Top of RECORDS FOR THE TASK
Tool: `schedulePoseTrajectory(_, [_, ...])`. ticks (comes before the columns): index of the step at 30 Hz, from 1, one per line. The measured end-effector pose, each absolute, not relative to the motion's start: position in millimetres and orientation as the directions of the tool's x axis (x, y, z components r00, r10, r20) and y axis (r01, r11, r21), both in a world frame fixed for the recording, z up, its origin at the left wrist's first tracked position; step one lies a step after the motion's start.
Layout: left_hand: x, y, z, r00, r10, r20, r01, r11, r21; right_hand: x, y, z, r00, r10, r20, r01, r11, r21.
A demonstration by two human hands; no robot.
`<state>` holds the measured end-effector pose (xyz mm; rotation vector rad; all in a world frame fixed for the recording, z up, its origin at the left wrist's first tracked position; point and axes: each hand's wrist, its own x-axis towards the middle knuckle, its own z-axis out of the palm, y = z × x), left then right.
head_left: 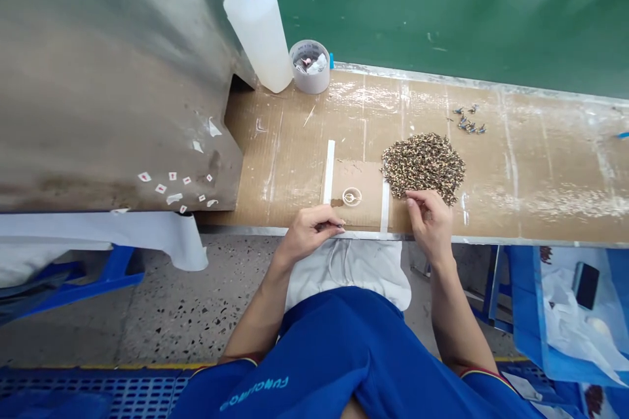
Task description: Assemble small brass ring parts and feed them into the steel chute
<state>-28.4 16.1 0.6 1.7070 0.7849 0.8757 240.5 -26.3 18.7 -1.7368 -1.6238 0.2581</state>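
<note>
My left hand (314,228) is closed in a pinch at the bench's front edge; a tiny dark bit shows at the fingertips, too small to name. Just beyond it, a small round white ring-shaped piece (352,197) lies on a cardboard pad (361,173) beside a brown stain. My right hand (430,216) is at the lower edge of a heap of tiny brass-and-dark parts (423,167). Its thumb and index finger are bent close together, and whatever they may hold cannot be made out.
A white squeeze bottle (260,33) with a blue cap and a tape roll (310,78) holding scraps stand at the back left. Small bluish parts (470,123) lie behind the heap. A metal housing (122,91) bounds the left side; a green surface (442,6) lies beyond the cardboard-covered bench.
</note>
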Motion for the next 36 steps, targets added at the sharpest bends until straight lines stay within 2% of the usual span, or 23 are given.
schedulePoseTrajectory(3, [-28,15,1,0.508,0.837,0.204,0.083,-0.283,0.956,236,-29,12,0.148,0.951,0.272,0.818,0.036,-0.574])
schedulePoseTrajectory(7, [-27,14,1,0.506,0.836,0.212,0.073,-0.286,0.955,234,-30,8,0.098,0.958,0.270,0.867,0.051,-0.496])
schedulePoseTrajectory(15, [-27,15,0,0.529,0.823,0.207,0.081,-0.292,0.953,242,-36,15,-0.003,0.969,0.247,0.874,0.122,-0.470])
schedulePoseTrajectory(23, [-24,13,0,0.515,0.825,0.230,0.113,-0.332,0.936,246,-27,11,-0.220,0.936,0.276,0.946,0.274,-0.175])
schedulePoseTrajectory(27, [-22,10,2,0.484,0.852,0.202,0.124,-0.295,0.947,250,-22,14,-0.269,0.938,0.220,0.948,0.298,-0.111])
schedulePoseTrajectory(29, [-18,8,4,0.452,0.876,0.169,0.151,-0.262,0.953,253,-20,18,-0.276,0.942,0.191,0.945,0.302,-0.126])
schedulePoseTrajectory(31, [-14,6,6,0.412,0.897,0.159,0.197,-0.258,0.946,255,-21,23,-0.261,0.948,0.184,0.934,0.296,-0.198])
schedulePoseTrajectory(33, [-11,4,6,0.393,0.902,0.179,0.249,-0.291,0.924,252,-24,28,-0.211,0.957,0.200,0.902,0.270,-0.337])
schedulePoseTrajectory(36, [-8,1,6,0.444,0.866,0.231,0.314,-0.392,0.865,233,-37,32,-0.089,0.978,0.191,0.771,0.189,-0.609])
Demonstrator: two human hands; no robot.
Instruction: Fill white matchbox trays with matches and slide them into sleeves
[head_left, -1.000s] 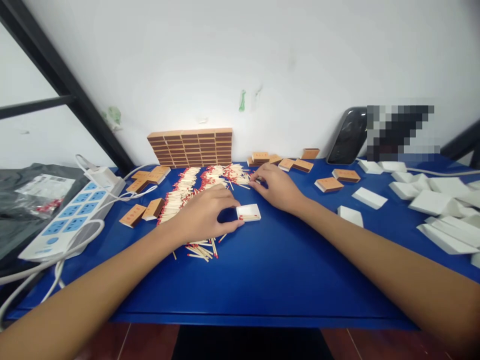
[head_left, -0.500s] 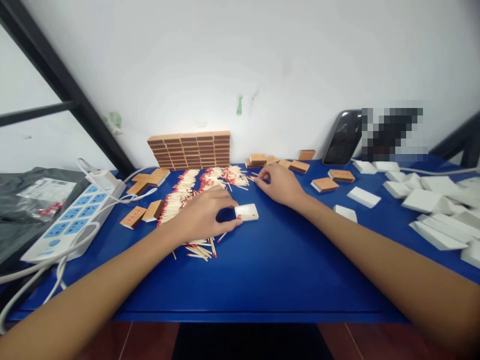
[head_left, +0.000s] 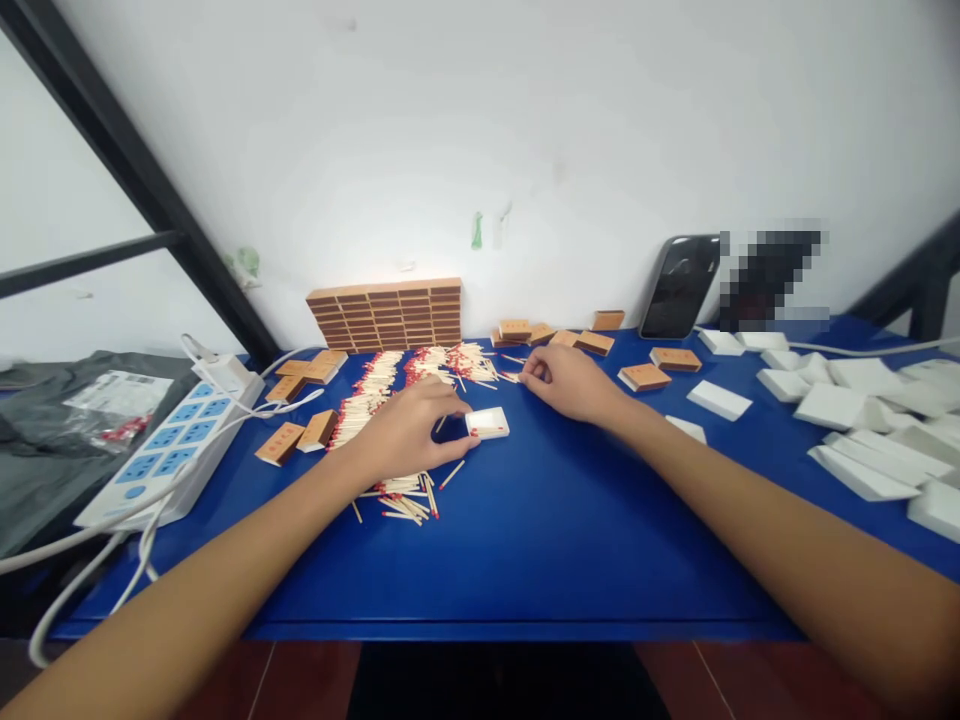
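Observation:
My left hand [head_left: 420, 425] grips the left end of a small white matchbox tray [head_left: 491, 422] between thumb and fingers. A few red-headed matches show inside this tray, which rests on the blue table. Past the tray, my right hand [head_left: 566, 380] has its thumb and fingertips pinched together at the right edge of the match pile. Matches [head_left: 510, 377] stick out to the left of those fingertips; how many are held is too small to tell. Loose matches [head_left: 367, 400] lie in a long heap behind and beneath my left hand, with a smaller scatter [head_left: 409, 508] in front.
A block of stacked matchboxes [head_left: 386, 318] stands against the wall. Loose brown matchboxes [head_left: 643, 377] lie on both sides. White trays [head_left: 832, 407] pile up at the right, near a leaning phone [head_left: 679, 287]. A power strip [head_left: 169, 450] with cables occupies the left.
The view has shifted slightly. My right hand has drawn a little toward me beside the match pile, still pinched. My left hand keeps hold of the tray.

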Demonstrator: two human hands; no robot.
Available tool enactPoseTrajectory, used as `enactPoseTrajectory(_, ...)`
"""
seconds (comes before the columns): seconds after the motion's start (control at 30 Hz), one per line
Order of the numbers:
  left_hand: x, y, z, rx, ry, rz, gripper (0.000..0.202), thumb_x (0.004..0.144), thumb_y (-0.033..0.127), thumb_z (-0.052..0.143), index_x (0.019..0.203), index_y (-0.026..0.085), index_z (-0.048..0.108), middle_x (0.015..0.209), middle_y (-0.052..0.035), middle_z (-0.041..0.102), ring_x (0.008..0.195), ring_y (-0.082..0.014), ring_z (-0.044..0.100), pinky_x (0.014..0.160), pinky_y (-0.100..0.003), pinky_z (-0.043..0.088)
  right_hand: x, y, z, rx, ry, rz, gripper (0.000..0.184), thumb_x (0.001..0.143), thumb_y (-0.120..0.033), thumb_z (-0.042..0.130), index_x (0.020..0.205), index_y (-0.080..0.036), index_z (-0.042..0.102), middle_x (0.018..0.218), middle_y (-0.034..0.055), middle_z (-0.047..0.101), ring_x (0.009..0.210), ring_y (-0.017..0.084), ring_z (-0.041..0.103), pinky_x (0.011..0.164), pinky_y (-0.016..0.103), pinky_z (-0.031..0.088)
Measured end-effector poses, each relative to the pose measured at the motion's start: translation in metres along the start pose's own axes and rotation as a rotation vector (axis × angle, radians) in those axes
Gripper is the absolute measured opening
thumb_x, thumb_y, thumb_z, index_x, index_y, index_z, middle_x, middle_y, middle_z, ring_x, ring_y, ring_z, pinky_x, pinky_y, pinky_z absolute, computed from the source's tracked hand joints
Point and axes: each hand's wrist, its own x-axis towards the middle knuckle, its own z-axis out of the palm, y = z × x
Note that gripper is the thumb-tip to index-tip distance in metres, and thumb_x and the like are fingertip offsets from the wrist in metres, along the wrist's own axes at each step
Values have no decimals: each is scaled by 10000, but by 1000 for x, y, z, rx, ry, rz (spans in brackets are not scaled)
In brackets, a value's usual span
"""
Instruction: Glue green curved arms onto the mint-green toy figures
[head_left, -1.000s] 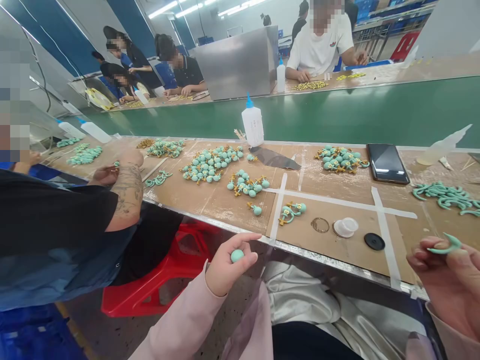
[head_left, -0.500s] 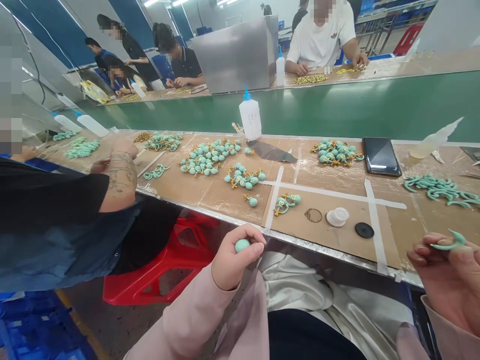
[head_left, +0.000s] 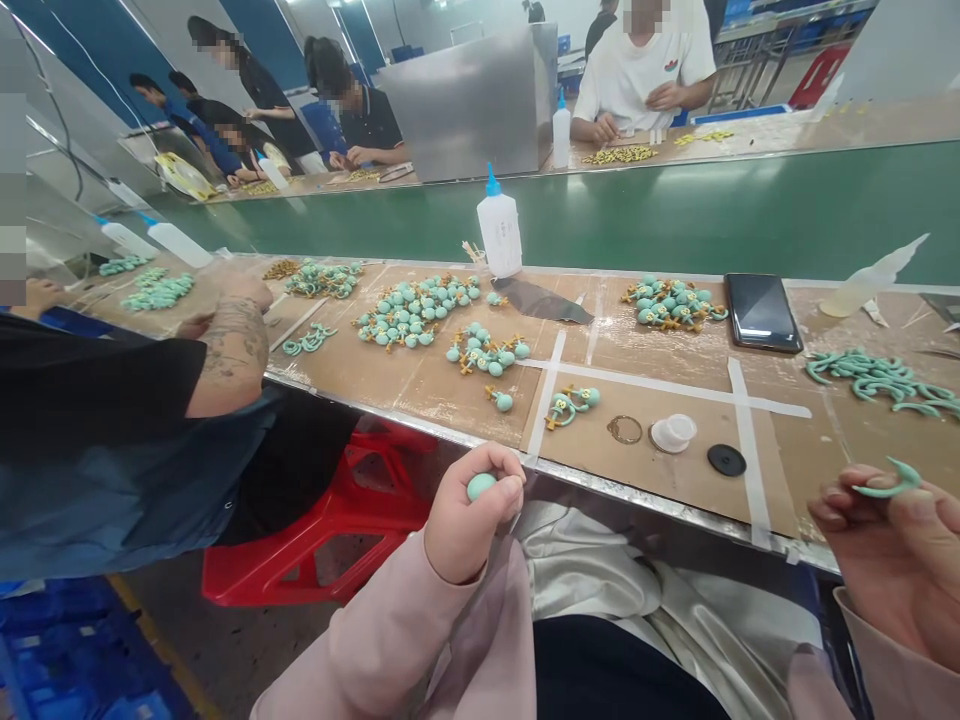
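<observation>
My left hand is closed around a small figure whose round mint-green head shows between thumb and fingers; the rest of it is hidden. Off to the right, my right hand pinches a curved mint-green piece with a pointed tip. Similar curved pieces lie in a pile beyond that hand. In front of me on the cardboard are a pair of green figures with yellow faces, a thin metal ring, a small white cup and a black round lid.
Piles of green-headed figures cover the middle of the bench. A glue bottle stands behind them; a phone lies to the right. A co-worker's tattooed forearm and a red stool are at left. Across the green belt others work.
Both hands stay closed on their pieces and have barely moved. Across the belt, the worker in white has lifted one hand from the table toward the chest.
</observation>
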Motion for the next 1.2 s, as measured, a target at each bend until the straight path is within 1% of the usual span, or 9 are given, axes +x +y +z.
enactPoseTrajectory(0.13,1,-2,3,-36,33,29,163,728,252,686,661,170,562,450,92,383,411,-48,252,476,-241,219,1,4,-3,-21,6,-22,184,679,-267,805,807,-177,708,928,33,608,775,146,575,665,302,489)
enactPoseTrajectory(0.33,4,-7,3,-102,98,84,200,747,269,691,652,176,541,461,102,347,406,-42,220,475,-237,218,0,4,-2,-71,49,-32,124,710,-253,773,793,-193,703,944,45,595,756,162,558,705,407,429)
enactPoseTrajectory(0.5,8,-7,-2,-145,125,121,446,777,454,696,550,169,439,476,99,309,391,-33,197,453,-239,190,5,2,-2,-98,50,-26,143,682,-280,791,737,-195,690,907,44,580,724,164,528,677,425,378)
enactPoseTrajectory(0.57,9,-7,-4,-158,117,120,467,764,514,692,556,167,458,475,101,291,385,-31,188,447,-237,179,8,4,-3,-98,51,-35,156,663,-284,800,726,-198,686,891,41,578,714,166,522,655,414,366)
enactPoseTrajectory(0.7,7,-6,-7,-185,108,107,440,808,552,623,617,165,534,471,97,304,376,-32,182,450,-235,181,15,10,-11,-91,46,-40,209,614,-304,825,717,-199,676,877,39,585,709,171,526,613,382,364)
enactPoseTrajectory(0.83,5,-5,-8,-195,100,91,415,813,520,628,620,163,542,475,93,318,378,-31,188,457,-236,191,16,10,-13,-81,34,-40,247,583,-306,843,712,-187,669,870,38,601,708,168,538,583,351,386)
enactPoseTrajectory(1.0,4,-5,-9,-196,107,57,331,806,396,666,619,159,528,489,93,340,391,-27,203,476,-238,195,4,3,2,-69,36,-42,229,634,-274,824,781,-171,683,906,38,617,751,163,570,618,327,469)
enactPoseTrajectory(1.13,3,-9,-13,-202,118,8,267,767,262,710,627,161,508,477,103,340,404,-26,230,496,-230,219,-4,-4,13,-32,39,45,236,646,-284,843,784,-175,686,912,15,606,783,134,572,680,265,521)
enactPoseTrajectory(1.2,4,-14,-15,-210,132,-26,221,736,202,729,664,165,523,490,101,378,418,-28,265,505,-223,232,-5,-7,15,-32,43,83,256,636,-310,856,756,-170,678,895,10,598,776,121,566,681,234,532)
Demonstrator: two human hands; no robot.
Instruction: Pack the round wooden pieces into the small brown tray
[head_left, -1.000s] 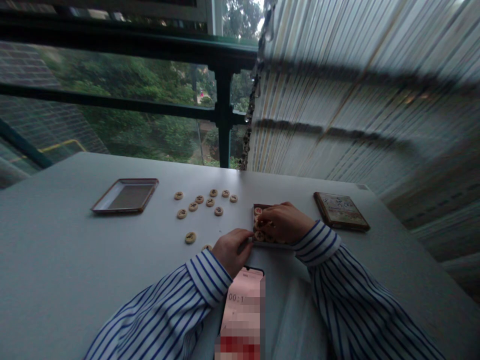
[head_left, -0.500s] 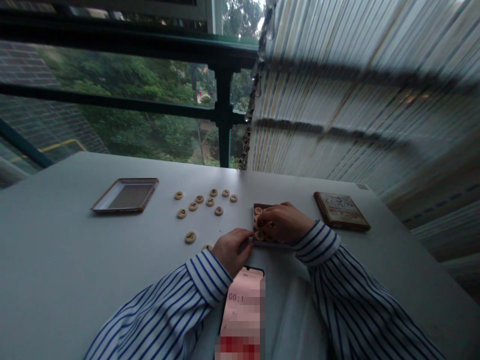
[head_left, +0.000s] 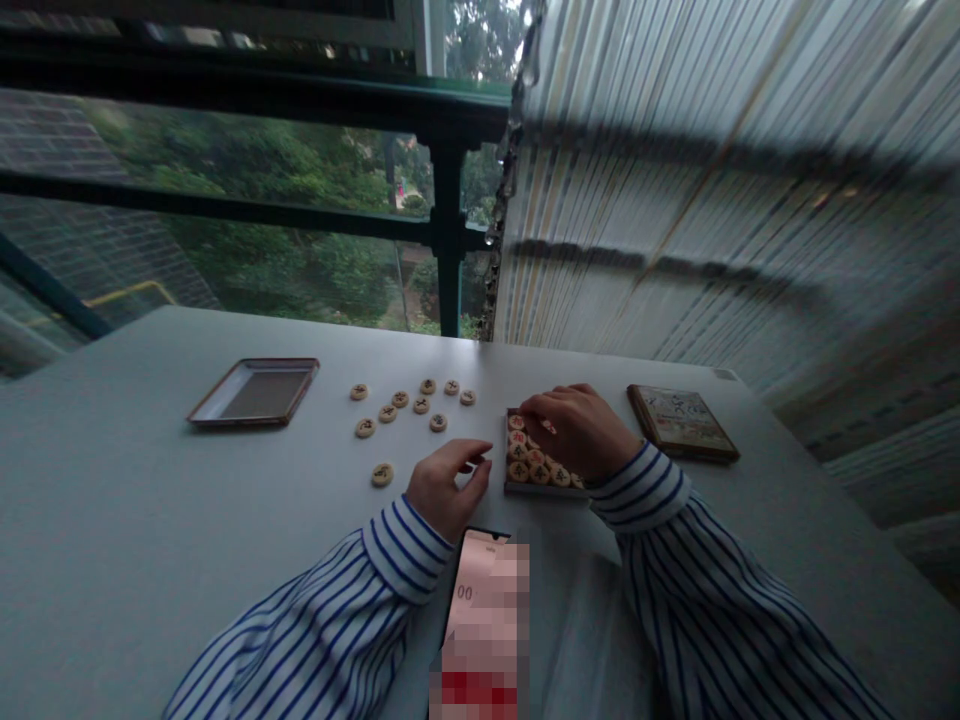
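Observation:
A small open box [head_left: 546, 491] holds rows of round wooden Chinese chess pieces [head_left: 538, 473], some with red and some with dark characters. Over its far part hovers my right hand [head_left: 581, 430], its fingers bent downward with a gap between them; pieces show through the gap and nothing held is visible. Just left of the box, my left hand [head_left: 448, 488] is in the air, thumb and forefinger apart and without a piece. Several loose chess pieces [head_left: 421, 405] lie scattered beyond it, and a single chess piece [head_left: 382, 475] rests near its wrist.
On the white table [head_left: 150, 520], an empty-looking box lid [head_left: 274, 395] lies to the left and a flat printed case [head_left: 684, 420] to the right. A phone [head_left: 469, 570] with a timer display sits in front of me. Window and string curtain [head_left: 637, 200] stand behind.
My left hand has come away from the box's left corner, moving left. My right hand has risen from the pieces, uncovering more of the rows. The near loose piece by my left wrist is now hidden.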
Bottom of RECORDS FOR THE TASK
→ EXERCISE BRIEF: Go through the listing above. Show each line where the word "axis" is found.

→ ANSWER FOR THE TASK:
Tool: `schedulePoseTrajectory(_, [_, ...])`. ticks (comes before the columns): index of the step at 30 Hz, from 1, one per line. The measured end-effector pose, each absolute, not relative to the motion's start: position in millimetres and orientation as the directions of the tool's x axis (x, y, z components r00, r10, r20) and y axis (r01, r11, r21), both in a world frame fixed for the recording, z up, its origin at the left wrist's first tracked position; step one lies a step after the motion's start.
`<state>` holds the measured end-effector pose (xyz mm; rotation vector rad; all in a world frame fixed for the recording, z up, its origin at the left wrist's first tracked position; point and axes: each hand's wrist, its own x-axis towards the middle knuckle, its own z-axis out of the palm, y = z × x), left then right.
Measured end-effector poses, each relative to the pose measured at the motion's start: translation in metres along the start pose's own axes and rotation as a rotation vector (axis × angle, radians) in those axes
Point and axes: each hand's wrist, its own x-axis towards the middle knuckle, its own z-axis out of the palm, y = z × x

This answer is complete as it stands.